Senior Resident Magistrate, Kilungu Law Courts v Winnie Ndinda Mutua [2015] KEHC 1012 (KLR)
Full Case Text
REPUBLIC OF KENYA
IN THE HIGH COURT AT MACHAKOS
CRIMINAL REVISION NO. 36 OF 2015
SENIOR RESIDENT MAGISTRATE,
KILUNGU LAW COURTS………………………..…………………………………APPLICANT
VERSUS
WINNIE NDINDA MUTUA...……….………………….…..………………………RESPONDENT
RULING ON REVISION
The request for revision herein is in a letter dated 9th July 2015 by Hon. Patrick Wambugu, the Senior Resident Magistrate at Kilungu Law Courts. The learned magistrate stated that when the case file was placed before him in Kilungu SRM Criminal Case No. 364 of 2015, he inadvertently mistook the case as one of lack of an application for licence for retail purposes, and fined the Respondent Kshs.3000/=. However, that he learnt later that the Respondent was a businesswoman that the trial Court had dealt with last year, and had destroyed her alcohol of almost five tonnes. The learned magistrate stated that he realized that he had been excessively lenient, and requested this Court to review the fine upwards.
The Respondent herein was charged in Kilungu SRM Criminal Case No. 364 of 2015 with the offence of selling beer without a licence contrary to section 7 (1)(b) of the Alcoholic Drinks Control Act, Act No. 4 of 2010. The particulars of the offence were that on 3rd July 2015 at Nanguni Market, Kauti sub-location, she was found selling various alcoholic drinks without an alcoholic beer licence of the year 2015. The Respondent pleaded guilty and was convicted of the offence and sentenced to pay a fine of Kshs 3,000/= or two months’ imprisonment. It would appear that the Respondent paid the fine.
I have considered the application and request by the learned magistrate, and note that section 364 of the Criminal Procedure Code provides for the powers of the High Court on revision as follows in this regard:
“(1) In the case of a proceeding in a subordinate court the record of which has been called for or which has been reported for orders, or which otherwise comes to its knowledge, the High Court may—
(a) in the case of a conviction, exercise any of the powers conferred on it as a court of appeal by sections 354, 357 and 358, and may enhance the sentence;
(b) in the case of any other order other than an order of acquittal, alter or reverse the order.

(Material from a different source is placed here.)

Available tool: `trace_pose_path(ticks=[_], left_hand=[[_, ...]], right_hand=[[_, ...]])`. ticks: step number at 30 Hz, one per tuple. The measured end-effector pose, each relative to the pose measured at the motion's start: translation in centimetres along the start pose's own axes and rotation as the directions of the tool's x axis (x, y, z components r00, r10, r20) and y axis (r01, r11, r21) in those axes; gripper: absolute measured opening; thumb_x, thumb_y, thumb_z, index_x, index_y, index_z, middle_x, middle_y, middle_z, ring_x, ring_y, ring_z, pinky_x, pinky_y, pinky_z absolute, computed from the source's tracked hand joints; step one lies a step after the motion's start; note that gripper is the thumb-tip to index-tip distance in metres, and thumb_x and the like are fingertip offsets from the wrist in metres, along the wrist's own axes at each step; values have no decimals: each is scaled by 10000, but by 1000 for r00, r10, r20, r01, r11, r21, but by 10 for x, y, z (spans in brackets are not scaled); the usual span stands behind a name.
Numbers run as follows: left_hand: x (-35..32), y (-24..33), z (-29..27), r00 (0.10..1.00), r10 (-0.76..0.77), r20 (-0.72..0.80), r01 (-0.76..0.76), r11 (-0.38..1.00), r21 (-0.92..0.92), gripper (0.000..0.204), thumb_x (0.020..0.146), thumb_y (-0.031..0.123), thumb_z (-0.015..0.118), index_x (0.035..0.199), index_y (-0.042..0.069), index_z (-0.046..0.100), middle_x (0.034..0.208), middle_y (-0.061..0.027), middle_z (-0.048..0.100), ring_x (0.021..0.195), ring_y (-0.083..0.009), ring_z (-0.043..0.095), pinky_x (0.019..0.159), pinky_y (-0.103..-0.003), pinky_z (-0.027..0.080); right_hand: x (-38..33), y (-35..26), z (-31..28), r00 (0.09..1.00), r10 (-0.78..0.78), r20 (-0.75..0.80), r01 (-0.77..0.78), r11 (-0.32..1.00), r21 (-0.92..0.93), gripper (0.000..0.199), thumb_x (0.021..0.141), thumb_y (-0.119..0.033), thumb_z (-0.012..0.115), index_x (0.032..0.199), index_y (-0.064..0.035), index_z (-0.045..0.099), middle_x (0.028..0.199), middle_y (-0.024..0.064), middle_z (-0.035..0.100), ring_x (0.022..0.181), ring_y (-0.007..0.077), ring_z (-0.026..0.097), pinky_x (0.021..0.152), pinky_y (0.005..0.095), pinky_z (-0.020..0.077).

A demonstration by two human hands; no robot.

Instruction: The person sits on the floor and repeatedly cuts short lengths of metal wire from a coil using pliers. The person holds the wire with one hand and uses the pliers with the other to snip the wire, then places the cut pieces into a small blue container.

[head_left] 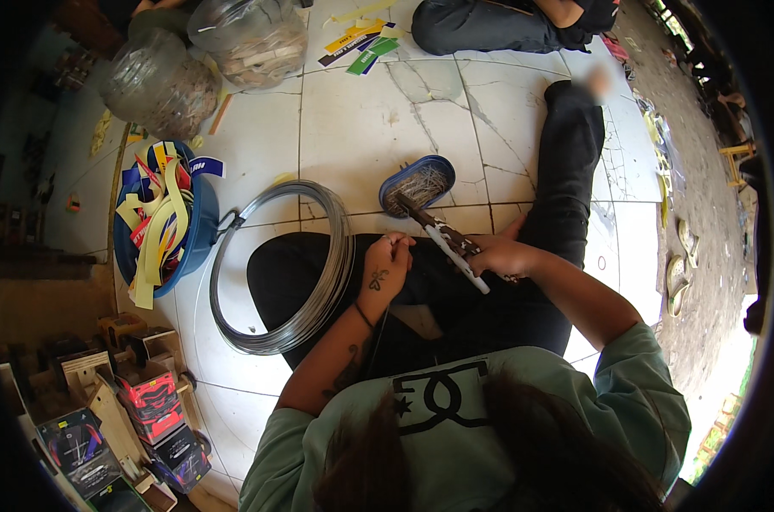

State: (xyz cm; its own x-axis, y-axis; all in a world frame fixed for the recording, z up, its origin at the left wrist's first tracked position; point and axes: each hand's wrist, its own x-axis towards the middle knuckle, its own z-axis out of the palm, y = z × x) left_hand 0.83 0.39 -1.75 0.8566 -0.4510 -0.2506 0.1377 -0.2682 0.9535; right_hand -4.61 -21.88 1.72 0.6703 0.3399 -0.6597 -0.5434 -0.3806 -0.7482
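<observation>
My right hand [500, 258] is closed around the worn long-handled cutters [445, 241], one handle whitish and tube-like, the other brown with pale flakes. Their dark head rests over the rim of a small blue tub [442, 160] full of short cut wire pieces [419, 182]. Left of the cutters, my left hand [389, 254] is closed in a pinch above my lap. A thin strand, apparently wire, runs down from it; the fingertips are partly hidden. Beside my left forearm, a big coil of silvery wire [343, 264] leans on my bent leg.
A blue basin [201, 247] of coloured strips stands at left, near wooden toy-like trucks [152, 401]. Clear plastic containers [255, 51] sit at the far left. Loose strips [366, 44] lie on the cracked tiles, near another person's leg [481, 30]. Sandals [679, 277] lie at right.
</observation>
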Motion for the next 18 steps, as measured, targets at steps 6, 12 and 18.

(2) No order under this section shall be made to the prejudice of an accused person unless he has had an opportunity of being heard either personally or by an advocate in his own defence:
Provided that this subsection shall not apply to an order made where a subordinate court has failed to pass a sentence which it was required to pass under the written law creating the offence concerned.
(3) Where the sentence dealt with under this section has been passed by a subordinate court, the High Court shall not inflict a greater punishment for the offence which in the opinion of the High Court the accused has committed than might have been inflicted by the court which imposed the sentence.
(4) Nothing in this section shall be deemed to authorize the High Court to convert a finding of acquittal into one of conviction.
(5) When an appeal lies from a finding, sentence or order, and no appeal is brought, no proceeding by way of revision shall be entertained at the insistence of the party who could have appealed.”
The Respondent was charged with an offence under section 7(1)(b) of the Alcoholic Drinks Control Act. It is provided therein as follows:
No person shall—
(a) manufacture or otherwise produce
(b) sell, dispose of, or deal with;
"(1)
c) import or cause to be imported; or
any alcoholic drink except under and in accordance with a licence issued under this Act.”
The offence under Section 7(1)(b) of the Alcoholic Drinks Control Act does not have a specific prescribed sentence, and section 62 of the Act which is the general penalty clause therefore applies. The said section prescribes a sentence where no penalty is provided under the provisions of the Act, of a fine not exceeding five hundred thousand shillings, or to imprisonment for a term not exceeding three years, or to both.
The sentence of Kshs 3,000/= or two months imprisonment meted by the trial Court on the Respondent was therefore a lawful sentence under section 62 of the Alcoholic Drinks Control Act. In addition, there is no record of any submissions or evidence by the Prosecution in the trial Court that the Respondent was a repeat offender, that would justify the enhancement of the Respondent’s sentence.
The application and requests by the learned magistrate is declined for the above reasons, and this order to be furnished to the Senior Resident Magistrate, Kilungu Law Courts and the Respondent without delay.
DATED AT MACHAKOS THIS 10TH DAY OF NOVEMBER 2015.